### What you have to do
Whenever a line in the data holds the string "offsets", copy that line.

......

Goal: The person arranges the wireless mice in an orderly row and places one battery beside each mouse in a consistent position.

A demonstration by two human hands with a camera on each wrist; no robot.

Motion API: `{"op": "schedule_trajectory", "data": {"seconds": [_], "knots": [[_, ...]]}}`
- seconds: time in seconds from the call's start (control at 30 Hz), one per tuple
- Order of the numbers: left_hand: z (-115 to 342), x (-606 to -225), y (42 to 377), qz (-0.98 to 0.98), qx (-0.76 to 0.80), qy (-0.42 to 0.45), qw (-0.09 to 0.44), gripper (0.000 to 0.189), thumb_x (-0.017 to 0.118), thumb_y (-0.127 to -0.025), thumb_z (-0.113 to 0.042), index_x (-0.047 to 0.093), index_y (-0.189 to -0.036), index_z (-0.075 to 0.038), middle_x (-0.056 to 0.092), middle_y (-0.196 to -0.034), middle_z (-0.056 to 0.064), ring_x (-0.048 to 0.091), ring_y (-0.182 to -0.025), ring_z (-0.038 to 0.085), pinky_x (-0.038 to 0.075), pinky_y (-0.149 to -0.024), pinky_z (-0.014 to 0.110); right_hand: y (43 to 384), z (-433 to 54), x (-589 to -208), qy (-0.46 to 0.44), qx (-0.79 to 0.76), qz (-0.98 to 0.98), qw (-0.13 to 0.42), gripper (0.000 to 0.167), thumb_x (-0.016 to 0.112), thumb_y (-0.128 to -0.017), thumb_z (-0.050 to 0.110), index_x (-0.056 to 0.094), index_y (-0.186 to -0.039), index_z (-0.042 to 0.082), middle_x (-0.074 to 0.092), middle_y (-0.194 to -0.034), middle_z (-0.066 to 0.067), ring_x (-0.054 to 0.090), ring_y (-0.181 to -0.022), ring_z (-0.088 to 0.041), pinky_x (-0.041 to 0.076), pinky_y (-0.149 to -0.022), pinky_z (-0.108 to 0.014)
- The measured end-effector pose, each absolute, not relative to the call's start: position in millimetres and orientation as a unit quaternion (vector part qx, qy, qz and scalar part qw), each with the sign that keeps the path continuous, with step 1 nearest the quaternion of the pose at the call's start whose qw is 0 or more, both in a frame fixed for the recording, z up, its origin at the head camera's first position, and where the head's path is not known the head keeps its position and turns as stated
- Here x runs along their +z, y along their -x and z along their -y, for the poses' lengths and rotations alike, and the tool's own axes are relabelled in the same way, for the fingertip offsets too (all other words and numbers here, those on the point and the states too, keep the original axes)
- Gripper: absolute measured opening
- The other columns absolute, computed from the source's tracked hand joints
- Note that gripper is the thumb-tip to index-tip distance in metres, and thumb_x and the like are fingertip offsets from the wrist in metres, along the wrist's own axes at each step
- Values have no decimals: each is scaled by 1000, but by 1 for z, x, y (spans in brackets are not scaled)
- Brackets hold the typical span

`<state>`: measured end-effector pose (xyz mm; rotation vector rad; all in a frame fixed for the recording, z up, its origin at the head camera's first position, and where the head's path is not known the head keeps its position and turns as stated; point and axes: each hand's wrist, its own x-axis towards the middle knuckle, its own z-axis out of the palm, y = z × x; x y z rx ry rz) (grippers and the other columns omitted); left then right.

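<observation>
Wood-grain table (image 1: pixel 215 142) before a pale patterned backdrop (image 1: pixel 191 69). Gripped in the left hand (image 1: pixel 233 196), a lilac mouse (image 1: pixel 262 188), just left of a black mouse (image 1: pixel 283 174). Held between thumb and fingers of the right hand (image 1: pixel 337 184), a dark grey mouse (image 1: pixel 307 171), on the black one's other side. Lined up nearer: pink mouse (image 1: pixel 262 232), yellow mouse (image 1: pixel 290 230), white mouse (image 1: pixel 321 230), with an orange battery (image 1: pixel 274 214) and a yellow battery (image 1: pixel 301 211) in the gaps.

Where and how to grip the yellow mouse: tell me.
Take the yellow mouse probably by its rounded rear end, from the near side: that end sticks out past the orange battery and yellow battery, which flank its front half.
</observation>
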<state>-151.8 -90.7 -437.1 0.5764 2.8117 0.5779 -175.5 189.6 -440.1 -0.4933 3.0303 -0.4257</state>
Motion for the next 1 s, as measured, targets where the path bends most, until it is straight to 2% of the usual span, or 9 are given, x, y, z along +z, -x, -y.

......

### Answer section
- Here x runs along their +z, y along their -x and z along their -y, for the poses' lengths and rotations alike, and the tool's own axes are relabelled in the same way, for the fingertip offsets too (all other words and numbers here, those on the point and the states too, keep the original axes)
- Note that gripper is the thumb-tip to index-tip distance in metres, and thumb_x and the like are fingertip offsets from the wrist in metres, along the wrist's own axes at each step

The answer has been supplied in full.